### Work instruction:
Search the entries below for "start", and copy each line where it appears.
:: Supplied data
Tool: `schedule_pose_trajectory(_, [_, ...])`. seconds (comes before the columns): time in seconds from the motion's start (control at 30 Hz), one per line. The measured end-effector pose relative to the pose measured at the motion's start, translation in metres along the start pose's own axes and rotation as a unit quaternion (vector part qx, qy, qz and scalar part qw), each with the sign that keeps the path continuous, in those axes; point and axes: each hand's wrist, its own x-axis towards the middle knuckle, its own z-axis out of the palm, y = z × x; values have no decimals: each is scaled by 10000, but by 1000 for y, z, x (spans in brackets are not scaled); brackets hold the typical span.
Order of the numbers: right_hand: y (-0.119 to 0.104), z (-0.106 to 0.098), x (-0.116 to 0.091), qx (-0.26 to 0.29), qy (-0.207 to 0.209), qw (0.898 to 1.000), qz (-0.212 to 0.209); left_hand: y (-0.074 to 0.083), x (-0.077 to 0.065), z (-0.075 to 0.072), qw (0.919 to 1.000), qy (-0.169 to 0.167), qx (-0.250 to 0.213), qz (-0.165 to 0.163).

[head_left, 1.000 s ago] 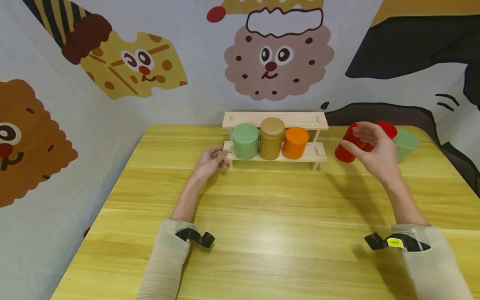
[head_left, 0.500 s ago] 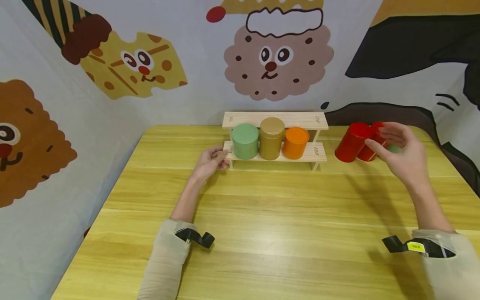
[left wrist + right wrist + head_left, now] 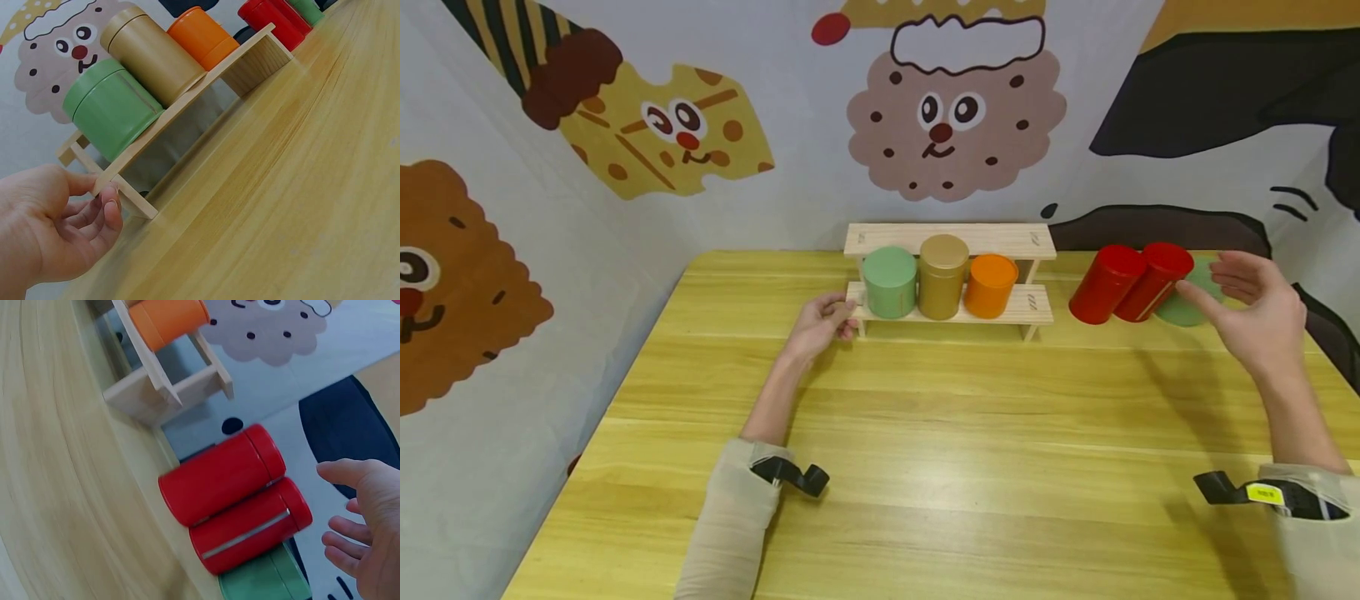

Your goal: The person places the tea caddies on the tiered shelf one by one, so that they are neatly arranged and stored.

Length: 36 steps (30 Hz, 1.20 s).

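My left hand point(image 3: 822, 323) pinches the left end of the lower step of a two-tier wooden rack point(image 3: 951, 240), thumb on top in the left wrist view. On that lower step stand a green canister point(image 3: 890, 283), a taller gold canister point(image 3: 943, 279) and a short orange canister point(image 3: 991, 287). My right hand point(image 3: 1262, 317) is held in the air with fingers and thumb apart, nothing between them. It is nearest a second green canister point(image 3: 265, 578), which it partly covers in the head view. Left of that, two red canisters point(image 3: 1107, 285) stand side by side on the table.
The wooden table point(image 3: 910, 467) stretches in front of the rack. A cloth backdrop point(image 3: 805, 125) with cartoon biscuits and cheese hangs close behind the rack and along the left side. The red canisters stand to the right of the rack, apart from it.
My right hand has moved rightwards, from in front of the red canisters to beside the second green canister. Both red canisters are now uncovered. My left hand and the rack have stayed put.
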Motion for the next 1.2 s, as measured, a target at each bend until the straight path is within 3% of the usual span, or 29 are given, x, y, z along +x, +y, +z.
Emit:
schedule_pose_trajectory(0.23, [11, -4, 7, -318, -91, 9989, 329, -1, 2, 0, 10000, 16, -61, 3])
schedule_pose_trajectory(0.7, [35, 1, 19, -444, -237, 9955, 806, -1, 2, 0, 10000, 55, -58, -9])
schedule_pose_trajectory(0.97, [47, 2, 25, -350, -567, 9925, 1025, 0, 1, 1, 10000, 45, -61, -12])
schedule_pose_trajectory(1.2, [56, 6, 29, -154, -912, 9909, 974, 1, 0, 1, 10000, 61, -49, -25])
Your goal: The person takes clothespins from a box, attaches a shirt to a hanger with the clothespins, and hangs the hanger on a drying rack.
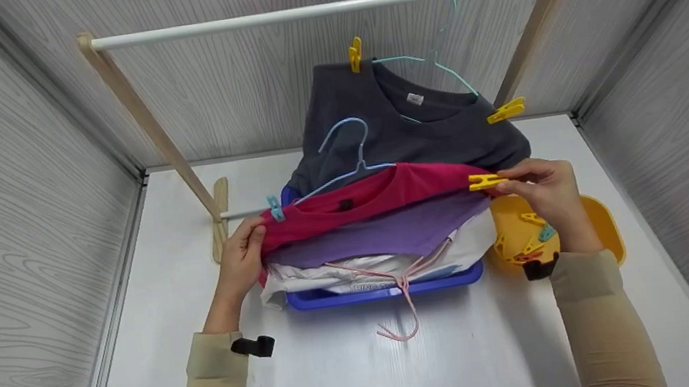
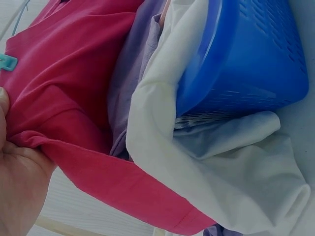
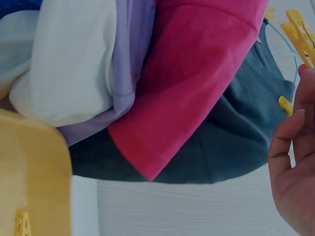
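Note:
My left hand pinches the shoulder of a crimson shirt between thumb and fingers. Right beside those fingers a teal clothespin clips that shoulder to a light-blue hanger, whose hook stands free above the neckline. A yellow clothespin is pinched by its handles in my right hand; in the head view its nose overlaps the shirt's other shoulder. In the right wrist view this clothespin is at the upper right, with the crimson sleeve hanging to its left.
Behind, a dark grey shirt hangs from the rack's white bar, with yellow clothespins at its shoulders. Purple and white garments lie over a blue basket, a pink hanger on them. A yellow bin holds several clothespins.

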Motion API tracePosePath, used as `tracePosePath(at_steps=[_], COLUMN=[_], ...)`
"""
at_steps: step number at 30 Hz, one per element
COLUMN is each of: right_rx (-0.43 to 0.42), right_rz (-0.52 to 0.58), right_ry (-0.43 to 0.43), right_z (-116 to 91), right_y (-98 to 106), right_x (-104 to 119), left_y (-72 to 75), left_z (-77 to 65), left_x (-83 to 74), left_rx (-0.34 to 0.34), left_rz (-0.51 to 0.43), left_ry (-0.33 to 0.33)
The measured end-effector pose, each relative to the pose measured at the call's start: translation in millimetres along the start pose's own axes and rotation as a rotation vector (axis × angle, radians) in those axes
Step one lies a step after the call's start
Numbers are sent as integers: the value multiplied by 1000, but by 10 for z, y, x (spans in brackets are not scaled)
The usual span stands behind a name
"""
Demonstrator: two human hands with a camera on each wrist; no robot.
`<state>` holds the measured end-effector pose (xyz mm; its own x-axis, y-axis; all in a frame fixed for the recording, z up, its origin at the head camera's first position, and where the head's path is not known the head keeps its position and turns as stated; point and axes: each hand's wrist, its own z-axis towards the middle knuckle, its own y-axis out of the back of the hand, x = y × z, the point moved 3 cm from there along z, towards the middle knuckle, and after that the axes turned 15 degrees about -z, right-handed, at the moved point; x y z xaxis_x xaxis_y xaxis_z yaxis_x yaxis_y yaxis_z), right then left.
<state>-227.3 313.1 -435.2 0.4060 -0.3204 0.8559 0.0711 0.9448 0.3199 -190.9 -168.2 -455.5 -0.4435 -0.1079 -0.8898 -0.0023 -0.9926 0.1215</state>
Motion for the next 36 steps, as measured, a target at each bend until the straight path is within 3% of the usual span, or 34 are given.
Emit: tracePosePath(at_steps=[7,11,22,30,36], right_rx=[15,21,63,78,95], right_rz=[-198,-208,-217,-259,-280], right_ry=[44,122,187,214,225], right_z=[104,137,225,229,241], right_y=[-149,-222,-350,-452,-512], right_x=[258,367,273,583,664], left_y=[7,7,8,14,16], left_z=[0,2,3,-1,-11], left_x=[13,3,24,21,8], left_rx=[1,4,18,38,45], left_rz=[-16,-9,-63,-86,-78], left_ry=[-27,-24,-25,-8,-4])
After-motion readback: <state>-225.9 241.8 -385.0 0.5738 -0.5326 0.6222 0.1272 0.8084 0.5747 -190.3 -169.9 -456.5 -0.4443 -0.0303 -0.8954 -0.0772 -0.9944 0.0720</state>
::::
### Solution to this exercise:
Tool: `schedule_pose_trajectory(_, [_, ...])`. seconds (comes before the columns): time in seconds from the motion's start (control at 30 Hz), one per line. The measured end-effector pose relative to the pose measured at the motion's start, translation in metres along the start pose's own axes and rotation as a unit quaternion (vector part qx, qy, qz and scalar part qw), each with the sign that keeps the path continuous, in those axes; point and axes: each hand's wrist, its own x-axis towards the middle knuckle, its own z-axis out of the palm, y = z × x; values have no decimals: each is scaled by 10000, but by 1000 for y, z, x (spans in brackets are not scaled); brackets hold the typical span.
The measured end-effector pose, each relative to the pose measured at the call's start: translation in millimetres along the start pose's own axes and rotation as a rotation vector (axis × angle, radians) in those axes
Step one lies a step after the call's start

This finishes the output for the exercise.